She makes 'em for birthday parties, graduations, showers, all that.
- Those are delicious.
- They're delicious.
- Yeah.
- It's a great to be a teacher.
- Are hers good?
- They're amazing.
Yeah.
- Well, you kind of have to say that.
- No, they're amazing.
I'm the taste tester.
Like you wanna try a new flavor, bring it on in.
- FFA used to be Future Farmers of America.
Farmers are maybe down to 1%, probably less of the population.
So, you're not gonna have that many.
What in your words is FFA today?
- Well, if you ask National FFA, it's the National FFA organization, but I would say it's a group of students who want to know more about agriculture as a whole.
You know, and it's not just cows, sows, and plows anymore, is the common phrase.
It's food scientists, it's natural resources, it's environmental, it's, you know, power, structural, technical, mechanical trades.
All of that is kind of works in the FFA world.
And there's contests that do all of those things to expose kids to those different careers.
- Yeah.
What is this azalea?
I don't know my plants.
- This is an umbrella plant.
- An umbrella plant?
- Yes.
- Is that native to Illinois?
- I'm guessing?
- Probably not.
- I'm guessing not.
- No.
It's more of a house plant.
I actually, like got it from a student.
She has a house plant collection.
And so, she brought me in a start and this sits in my classroom.
So, horticulture is like one of my passions.
I love being in the greenhouse.
I love plants so.
- A house plant collection.
How many does she have?
- I mean, her bedroom is full of them.
- [Rob] Oh, okay.
- And her mom has a little greenhouse outside.
So they kind of, it's a family thing.
- Gotcha.
- Yeah.
- So, I mean this sits in your classroom Also kind of a reminder to the other kids of, you know, think outside the box, 'cause you're right that it was.
It was cows, sows, and plows, but now it's, my gosh, you can, I mean, make money off of anything, if you've got the gumption for it.
- Yeah, yeah, yeah.
And we can get creative, you know, like if a kid has an interest doing certain things.
We have a student who makes soap, you know, like goat soap and things like that.
And so, yeah, if you have a fat passion, we can somehow probably relate it to agriculture in some way shape or form.

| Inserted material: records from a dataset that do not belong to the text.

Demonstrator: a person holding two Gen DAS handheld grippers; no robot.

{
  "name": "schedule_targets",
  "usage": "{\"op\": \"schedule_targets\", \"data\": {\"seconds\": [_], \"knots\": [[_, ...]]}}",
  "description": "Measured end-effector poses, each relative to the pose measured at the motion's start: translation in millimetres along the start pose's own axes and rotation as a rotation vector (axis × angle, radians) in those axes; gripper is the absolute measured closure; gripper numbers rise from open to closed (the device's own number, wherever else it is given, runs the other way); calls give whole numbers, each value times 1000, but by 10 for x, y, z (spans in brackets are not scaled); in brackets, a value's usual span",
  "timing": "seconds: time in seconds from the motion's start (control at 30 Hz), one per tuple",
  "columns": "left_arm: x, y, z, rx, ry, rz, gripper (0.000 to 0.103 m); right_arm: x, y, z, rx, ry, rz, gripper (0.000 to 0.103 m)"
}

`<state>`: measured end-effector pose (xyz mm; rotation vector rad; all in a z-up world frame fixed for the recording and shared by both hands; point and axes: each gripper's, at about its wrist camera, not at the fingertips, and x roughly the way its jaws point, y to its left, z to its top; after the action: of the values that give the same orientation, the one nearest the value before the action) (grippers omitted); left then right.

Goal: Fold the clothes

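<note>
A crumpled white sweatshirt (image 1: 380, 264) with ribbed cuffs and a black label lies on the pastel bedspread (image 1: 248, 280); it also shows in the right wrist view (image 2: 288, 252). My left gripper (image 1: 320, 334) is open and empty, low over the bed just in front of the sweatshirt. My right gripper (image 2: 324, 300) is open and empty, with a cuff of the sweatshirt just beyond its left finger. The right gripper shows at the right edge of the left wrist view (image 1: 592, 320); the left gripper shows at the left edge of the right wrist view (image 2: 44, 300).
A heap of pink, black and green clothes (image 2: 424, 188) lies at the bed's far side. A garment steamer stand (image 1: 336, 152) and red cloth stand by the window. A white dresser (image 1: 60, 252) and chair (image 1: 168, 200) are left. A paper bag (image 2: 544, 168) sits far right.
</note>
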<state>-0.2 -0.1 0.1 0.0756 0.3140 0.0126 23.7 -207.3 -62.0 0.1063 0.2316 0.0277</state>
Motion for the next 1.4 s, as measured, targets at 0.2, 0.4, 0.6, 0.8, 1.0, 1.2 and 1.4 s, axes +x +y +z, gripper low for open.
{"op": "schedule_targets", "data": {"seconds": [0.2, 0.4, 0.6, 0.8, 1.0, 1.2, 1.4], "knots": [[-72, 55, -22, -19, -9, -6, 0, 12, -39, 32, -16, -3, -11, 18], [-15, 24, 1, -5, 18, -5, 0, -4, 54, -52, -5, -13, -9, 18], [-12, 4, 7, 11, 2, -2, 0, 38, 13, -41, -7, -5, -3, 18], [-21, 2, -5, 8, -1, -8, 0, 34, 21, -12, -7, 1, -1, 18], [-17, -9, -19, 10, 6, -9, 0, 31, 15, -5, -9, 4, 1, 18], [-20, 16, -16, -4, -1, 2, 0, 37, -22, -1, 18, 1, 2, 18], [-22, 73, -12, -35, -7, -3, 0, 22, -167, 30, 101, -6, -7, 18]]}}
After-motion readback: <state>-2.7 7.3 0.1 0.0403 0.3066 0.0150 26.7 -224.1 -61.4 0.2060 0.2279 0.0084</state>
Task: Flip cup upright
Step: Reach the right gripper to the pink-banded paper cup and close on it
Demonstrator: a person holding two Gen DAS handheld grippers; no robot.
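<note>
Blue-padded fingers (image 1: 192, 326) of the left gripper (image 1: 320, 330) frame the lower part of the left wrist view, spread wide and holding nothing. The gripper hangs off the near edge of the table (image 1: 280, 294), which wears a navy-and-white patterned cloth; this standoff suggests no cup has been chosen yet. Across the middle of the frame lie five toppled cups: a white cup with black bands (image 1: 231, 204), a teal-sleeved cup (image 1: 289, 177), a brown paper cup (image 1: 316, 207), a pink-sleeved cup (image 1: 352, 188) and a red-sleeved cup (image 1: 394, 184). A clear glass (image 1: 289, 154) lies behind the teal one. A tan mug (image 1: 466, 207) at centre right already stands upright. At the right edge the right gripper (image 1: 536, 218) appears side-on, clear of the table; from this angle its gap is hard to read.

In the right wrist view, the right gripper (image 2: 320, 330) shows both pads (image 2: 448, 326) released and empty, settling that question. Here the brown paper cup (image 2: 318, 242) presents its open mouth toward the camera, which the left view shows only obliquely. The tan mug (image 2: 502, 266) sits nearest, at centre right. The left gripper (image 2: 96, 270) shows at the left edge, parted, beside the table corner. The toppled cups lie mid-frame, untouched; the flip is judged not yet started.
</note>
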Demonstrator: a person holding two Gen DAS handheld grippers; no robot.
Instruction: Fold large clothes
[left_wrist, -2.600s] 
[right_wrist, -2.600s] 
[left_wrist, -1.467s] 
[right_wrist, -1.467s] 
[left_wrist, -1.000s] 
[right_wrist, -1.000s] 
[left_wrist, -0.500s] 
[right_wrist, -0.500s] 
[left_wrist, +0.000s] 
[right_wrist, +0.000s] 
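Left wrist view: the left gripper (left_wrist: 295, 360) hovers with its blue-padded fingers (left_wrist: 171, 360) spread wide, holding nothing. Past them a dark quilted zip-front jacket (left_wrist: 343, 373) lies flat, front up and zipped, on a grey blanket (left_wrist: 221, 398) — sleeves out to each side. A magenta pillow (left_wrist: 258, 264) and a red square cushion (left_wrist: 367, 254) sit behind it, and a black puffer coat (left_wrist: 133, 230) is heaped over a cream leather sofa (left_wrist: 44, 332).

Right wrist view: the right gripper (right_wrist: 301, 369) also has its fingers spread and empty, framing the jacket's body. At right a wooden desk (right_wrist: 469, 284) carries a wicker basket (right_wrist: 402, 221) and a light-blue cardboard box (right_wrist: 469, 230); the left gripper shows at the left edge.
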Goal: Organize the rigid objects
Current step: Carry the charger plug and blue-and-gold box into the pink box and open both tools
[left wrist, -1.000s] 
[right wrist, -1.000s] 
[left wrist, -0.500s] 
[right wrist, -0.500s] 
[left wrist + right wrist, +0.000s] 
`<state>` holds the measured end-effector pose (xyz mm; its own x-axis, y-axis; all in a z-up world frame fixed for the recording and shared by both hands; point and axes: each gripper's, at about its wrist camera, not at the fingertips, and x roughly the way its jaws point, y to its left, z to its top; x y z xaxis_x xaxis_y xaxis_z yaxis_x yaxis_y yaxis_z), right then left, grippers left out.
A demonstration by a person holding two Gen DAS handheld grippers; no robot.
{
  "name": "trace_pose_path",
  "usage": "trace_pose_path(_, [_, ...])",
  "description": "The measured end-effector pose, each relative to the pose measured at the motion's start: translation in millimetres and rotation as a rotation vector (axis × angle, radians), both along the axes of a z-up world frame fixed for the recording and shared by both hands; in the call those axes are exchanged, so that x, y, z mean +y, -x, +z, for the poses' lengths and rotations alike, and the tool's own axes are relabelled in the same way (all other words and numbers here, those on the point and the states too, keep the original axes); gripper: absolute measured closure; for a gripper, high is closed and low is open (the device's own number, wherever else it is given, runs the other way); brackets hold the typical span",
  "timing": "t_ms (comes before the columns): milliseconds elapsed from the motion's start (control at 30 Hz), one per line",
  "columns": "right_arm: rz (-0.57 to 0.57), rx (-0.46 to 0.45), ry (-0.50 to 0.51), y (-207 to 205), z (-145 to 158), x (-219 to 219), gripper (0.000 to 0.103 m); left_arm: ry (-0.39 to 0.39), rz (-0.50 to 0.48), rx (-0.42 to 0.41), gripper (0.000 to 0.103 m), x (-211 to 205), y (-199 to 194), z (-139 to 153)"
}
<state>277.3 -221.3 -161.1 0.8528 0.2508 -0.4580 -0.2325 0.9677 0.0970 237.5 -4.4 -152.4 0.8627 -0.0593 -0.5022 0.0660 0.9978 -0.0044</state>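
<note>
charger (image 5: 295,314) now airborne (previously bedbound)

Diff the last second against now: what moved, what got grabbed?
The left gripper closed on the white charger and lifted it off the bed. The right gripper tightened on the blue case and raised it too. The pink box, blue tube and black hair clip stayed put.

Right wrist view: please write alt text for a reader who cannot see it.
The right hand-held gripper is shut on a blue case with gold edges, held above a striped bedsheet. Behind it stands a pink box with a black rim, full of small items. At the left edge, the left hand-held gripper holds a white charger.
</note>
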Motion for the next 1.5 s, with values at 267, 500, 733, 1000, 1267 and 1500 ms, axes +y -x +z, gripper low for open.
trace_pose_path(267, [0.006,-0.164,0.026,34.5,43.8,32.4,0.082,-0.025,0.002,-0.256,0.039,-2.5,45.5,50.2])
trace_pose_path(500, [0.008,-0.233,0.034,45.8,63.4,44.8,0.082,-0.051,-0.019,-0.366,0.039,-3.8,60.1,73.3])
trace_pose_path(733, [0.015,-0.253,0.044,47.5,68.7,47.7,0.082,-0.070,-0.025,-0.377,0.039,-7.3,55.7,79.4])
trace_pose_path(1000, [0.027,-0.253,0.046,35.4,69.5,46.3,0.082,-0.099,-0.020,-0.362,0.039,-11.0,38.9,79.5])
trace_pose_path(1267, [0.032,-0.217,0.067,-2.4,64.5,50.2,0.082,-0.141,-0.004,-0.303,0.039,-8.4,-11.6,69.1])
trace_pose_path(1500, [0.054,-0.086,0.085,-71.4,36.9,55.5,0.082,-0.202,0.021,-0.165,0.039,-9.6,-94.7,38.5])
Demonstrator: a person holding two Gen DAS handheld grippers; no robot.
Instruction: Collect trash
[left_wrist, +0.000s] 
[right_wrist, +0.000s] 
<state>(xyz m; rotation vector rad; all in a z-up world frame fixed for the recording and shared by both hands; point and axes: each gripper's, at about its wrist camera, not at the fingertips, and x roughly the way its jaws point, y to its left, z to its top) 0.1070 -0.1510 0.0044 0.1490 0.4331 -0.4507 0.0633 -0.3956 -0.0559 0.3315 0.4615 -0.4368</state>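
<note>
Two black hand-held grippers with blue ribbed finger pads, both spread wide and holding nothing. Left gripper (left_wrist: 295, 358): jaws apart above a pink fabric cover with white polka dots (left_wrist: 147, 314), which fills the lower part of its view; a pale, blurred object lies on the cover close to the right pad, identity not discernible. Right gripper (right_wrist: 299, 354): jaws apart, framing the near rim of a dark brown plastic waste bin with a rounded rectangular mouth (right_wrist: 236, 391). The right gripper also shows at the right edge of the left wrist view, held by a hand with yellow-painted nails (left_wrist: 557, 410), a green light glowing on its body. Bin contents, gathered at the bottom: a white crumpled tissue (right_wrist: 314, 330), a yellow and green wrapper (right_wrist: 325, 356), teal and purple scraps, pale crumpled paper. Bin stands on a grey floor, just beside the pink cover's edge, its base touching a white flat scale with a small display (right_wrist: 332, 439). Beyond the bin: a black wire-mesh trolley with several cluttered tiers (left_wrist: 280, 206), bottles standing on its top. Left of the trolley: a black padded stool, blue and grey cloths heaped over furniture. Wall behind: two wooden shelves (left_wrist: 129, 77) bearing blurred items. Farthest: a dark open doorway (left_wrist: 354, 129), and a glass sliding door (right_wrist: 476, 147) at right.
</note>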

- He makes goat soap, like they did on "Fight Club."
- No, not like that.
- Not that?
- No.
- Out of the milk.
- Yeah.
There you go.
- Okay.
- There you go.
- Well, I mean, you gotta be, you gotta make this stuff clear.
- Yeah.
Okay.
- Yeah.
You just got back from the state convention.
- State convention, yeah.
- Okay.
And that's in Springfield.
- Springfield, yep.
And they hit a record this year.
There was over 7,300 people there.
- My gosh.
- This week.
- Where do they have it?
- It's at the Bank of Springfield Center in downtown Springfield.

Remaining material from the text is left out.